The diffusion times limiting the growth rate depend critically on the cofilin concentration. This is best seen by analyzing the intensity profiles to identify areas in the network that are decorated by cofilin and identify the distribution of boundaries of bare to decorated actin, where the severing activities are highest. Indeed, we find that the distance at which the ratio of cofilin to actin is highest depends strongly on the cofilin concentration. At 100 nM mostly undecorated actin exists and only the bulk actin monomer concentration can be used for elongation, which needs to diffuse over the total actin cortex thickness of 40 µm. At 2 µM cofilin a clear cofilin decoration maximum is found at approximately 15 µm from the surface. Hence, for the latter the monomer diffusion time would be 7 times shorter than for 100 nM cofilin concentration. The recovery rates in these two equilibrated states drop on average by a factor of about 6 as measured by FRAP, which fits very well the diffusion time difference. The replenishment of the active monomer pool is achieved by the presence cofilin and enhanced by at least a factor of 2 by the addition of CAP1 (Supplementary Fig. S7), achieving enhanced severing and nucleotide exchange. Thus, the increase of local disassembly and recycling of the monomers to ATP monomers at higher cofilin concentrations leads to an increase in the monomer flux and accounts for high turnover rates in even dense networks. Together, the polar networks described here are self-sustained by a constant flow of recycled monomers from the pointed ends to the barbed ends.
Geometrical effects such as the filament twist42,43 come to mind to explain the described effects, however the filaments in the presented experiments are not trapped and can therefore twist and fluctuate freely. Therefore, the filament twist induced by formin is unlikely to significantly affect the cofilin binding here. Also, the contribution of the global actin concentration cannot fully explain the difference in turnover rates (Fig. 3), as even under conditions where maximal amounts of monomers are built into a network, no more than 22% of the global actin can be depleted (Supplementary document S9). A steady state mechanism of kinetic binding towards a continuously polymerizing network, linked with local depletion of monomers is most likely, as it explains all the presented effects.
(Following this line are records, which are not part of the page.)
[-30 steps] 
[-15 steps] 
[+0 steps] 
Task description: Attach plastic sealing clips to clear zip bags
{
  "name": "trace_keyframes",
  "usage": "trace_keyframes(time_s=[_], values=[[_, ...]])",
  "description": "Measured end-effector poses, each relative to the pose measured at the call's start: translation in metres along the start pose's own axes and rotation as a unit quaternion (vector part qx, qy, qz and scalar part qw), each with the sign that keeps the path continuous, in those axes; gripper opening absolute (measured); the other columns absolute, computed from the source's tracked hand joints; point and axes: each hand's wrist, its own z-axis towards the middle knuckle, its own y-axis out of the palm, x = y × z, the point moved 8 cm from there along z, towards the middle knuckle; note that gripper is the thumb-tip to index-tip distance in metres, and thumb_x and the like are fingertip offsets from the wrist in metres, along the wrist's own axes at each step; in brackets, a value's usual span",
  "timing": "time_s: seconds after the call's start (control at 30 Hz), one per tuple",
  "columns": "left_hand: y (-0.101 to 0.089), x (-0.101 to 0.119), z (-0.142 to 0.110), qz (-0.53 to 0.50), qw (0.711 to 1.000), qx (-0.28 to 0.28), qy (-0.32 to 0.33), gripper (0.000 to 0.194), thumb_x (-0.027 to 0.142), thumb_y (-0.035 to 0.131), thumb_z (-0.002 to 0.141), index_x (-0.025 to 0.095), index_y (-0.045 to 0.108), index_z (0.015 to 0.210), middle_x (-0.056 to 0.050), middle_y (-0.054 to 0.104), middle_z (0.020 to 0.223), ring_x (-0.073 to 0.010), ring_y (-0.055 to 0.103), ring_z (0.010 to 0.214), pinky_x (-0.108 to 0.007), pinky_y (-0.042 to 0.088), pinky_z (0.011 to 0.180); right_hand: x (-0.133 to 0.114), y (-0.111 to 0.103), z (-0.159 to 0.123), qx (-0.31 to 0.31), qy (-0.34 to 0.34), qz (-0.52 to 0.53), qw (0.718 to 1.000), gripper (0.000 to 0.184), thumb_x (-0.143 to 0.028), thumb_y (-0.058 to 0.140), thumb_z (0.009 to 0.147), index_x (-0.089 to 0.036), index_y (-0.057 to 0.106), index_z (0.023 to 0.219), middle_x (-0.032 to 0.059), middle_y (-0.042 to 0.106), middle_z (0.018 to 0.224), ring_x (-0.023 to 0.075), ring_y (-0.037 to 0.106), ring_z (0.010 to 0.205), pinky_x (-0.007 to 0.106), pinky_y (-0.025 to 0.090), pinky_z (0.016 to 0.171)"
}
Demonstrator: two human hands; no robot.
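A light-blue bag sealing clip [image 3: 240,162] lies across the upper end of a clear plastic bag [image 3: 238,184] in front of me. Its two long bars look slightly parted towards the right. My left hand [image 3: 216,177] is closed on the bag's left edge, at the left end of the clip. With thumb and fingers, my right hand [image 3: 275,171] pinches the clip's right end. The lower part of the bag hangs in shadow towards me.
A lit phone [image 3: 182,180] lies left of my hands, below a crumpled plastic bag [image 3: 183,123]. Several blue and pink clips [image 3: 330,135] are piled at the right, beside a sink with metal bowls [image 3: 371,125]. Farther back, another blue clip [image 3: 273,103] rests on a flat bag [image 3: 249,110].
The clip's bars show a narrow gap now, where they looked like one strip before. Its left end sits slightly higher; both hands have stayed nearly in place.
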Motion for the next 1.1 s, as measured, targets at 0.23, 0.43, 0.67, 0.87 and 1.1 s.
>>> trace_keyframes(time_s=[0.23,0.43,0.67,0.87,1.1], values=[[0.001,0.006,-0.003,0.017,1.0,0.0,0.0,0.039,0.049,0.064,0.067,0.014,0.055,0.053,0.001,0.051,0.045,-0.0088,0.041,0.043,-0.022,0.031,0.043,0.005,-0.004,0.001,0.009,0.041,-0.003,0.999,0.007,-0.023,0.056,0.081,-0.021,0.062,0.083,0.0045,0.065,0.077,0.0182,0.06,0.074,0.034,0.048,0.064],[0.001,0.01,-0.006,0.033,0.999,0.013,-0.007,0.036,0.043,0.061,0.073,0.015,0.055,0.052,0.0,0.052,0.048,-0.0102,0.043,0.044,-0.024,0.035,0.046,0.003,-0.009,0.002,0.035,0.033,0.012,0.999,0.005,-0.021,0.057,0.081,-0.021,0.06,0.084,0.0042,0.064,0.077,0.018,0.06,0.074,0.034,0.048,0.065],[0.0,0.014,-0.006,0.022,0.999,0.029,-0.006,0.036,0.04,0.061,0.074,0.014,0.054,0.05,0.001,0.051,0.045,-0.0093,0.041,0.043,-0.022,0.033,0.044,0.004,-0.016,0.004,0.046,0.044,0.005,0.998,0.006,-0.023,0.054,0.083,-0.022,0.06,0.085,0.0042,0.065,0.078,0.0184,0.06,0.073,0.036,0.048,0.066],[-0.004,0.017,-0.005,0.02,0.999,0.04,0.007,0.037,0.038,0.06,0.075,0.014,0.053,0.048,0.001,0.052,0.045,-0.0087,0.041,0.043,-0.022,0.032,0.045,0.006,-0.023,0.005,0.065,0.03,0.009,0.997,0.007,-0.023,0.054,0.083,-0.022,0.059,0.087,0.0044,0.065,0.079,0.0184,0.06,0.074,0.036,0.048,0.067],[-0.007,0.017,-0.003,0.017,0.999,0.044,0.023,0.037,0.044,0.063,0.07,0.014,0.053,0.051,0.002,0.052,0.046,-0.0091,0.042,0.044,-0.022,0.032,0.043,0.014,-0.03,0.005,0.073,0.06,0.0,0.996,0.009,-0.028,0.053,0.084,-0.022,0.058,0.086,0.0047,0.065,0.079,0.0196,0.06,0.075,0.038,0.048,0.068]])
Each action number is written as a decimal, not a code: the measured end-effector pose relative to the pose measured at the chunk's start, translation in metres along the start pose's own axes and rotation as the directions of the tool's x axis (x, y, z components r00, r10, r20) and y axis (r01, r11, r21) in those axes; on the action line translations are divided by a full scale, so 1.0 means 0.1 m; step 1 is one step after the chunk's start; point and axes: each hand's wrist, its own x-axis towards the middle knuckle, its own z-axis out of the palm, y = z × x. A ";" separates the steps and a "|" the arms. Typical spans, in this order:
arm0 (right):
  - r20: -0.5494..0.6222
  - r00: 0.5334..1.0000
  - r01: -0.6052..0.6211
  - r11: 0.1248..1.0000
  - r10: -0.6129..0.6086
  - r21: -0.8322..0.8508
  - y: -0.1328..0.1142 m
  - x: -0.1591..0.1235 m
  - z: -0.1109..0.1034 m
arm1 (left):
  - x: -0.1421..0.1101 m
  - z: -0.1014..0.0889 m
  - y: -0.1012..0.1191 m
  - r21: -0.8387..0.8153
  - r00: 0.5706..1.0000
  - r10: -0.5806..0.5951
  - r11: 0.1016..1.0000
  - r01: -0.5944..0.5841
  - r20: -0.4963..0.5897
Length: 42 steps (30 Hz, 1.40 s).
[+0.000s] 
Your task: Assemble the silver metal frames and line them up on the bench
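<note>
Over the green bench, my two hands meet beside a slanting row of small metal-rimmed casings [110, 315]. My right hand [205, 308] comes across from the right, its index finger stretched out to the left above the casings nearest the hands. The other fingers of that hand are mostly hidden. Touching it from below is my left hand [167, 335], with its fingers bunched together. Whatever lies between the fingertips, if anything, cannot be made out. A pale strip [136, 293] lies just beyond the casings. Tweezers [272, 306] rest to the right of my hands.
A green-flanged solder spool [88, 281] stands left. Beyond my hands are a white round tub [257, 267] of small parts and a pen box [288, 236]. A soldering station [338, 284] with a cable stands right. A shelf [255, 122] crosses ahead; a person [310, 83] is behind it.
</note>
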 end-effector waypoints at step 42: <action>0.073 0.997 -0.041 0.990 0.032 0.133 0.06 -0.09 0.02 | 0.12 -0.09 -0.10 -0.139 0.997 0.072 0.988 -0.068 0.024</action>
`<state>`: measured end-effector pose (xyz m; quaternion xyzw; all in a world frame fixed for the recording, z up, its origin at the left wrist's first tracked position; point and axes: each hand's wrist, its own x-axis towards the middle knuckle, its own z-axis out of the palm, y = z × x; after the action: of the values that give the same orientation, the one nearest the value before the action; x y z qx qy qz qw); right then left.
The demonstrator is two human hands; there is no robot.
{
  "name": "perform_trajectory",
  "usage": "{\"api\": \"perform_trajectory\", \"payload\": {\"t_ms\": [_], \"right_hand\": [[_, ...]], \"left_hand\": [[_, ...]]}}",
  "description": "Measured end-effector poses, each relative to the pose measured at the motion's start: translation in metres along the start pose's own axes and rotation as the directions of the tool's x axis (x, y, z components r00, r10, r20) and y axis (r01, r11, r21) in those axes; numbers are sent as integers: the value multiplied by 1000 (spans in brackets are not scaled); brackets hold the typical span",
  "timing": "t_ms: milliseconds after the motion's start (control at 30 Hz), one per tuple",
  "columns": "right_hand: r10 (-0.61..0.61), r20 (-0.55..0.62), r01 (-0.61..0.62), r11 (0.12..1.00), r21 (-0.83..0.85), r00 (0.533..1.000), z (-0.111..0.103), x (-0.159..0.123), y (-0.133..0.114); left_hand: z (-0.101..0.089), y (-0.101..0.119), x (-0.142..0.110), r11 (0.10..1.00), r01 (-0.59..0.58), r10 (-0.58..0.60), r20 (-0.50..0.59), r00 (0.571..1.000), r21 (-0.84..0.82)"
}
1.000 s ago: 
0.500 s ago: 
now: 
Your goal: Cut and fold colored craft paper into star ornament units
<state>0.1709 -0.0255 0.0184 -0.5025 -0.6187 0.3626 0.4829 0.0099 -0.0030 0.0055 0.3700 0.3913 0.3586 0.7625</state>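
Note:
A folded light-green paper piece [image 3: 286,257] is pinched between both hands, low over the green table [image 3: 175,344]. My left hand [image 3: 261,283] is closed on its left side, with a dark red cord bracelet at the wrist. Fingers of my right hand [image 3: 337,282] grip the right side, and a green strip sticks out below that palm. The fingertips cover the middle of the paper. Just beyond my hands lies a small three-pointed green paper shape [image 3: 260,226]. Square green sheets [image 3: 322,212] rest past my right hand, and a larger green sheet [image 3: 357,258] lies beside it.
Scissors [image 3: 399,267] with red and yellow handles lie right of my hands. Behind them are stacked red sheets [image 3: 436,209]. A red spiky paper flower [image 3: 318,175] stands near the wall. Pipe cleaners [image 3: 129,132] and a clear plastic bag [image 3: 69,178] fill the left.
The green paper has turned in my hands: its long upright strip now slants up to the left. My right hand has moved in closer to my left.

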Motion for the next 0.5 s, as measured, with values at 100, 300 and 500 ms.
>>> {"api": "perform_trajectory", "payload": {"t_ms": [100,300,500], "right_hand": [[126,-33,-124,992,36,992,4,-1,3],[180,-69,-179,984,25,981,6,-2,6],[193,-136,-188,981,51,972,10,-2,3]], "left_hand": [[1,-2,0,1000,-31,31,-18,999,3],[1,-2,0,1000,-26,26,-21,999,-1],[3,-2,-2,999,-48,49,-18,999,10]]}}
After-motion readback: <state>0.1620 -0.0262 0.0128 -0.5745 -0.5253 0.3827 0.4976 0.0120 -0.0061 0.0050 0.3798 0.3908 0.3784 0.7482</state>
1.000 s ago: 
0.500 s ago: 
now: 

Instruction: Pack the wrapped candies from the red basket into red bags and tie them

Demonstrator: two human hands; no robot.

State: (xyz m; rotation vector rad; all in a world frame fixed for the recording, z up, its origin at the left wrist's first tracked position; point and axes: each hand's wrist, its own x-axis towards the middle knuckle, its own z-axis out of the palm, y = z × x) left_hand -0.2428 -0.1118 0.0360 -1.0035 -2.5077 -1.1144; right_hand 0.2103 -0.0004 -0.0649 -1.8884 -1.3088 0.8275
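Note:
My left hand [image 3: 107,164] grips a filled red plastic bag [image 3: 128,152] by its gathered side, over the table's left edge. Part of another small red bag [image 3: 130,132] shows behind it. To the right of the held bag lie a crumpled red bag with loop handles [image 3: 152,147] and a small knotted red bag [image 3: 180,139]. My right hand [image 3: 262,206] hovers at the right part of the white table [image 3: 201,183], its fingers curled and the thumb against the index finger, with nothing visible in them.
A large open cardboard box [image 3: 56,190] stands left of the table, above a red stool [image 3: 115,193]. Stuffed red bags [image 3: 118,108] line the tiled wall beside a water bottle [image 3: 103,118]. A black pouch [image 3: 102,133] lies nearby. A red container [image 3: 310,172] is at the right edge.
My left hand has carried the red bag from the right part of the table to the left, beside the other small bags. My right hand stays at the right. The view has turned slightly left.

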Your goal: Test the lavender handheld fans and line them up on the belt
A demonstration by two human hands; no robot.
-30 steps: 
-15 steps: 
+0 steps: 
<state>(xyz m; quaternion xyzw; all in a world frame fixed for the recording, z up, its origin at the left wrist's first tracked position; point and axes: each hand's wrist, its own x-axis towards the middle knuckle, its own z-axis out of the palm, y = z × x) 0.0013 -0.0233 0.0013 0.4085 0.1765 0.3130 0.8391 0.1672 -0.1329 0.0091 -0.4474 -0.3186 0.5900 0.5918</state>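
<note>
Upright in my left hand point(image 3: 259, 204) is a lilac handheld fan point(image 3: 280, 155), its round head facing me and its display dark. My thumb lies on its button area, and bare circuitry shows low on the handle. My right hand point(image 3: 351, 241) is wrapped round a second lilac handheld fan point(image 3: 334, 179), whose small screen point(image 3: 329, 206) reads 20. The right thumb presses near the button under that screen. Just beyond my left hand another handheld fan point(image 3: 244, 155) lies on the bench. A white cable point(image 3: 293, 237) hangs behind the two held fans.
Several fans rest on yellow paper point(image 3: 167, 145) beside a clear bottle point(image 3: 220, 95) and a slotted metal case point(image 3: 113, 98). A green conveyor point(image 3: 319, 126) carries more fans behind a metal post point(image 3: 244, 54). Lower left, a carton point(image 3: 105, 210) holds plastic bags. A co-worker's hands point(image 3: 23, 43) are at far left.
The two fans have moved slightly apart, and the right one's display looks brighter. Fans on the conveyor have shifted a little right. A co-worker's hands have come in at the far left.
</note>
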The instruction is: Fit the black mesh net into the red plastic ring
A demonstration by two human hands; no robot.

At 2 µM cofilin, the continuous elongation of actin creates a zone between the functionalized surface and the decoration maximum at 15 µm distance, where cofilin is locally sparse, as the local production of actin is faster than the diffusion of unbound cofilin towards the exclusion zone. The intrinsic actin turnover dynamics are not affected by increasing the cofilin concentration from 2 µM to 10 µM (Fig. 3b), however, due to the availability of more cofilin, the zone where cofilin is excluded becomes smaller (Fig. 2a). In sum, at 100 nM cofilin, the turnover dynamics are slow, due to the depletion of both actin monomers and unbound cofilin at the elongation site. At 2 µM cofilin, the turnover dynamics are fast due to disassembly of actin and replenishing of the monomer pool. However, the fast turnover and binding kinetics deplete cofilin locally, thus creating a zone directly at the elongation site where cofilin is sparse. When increasing the cofilin concentration even higher, to 10 µM, the intrinsic turnover dynamics remain fast due to the monomer recycling, but the sparseness of cofilin at the elongation site disappears due to the availability of unbound cofilin.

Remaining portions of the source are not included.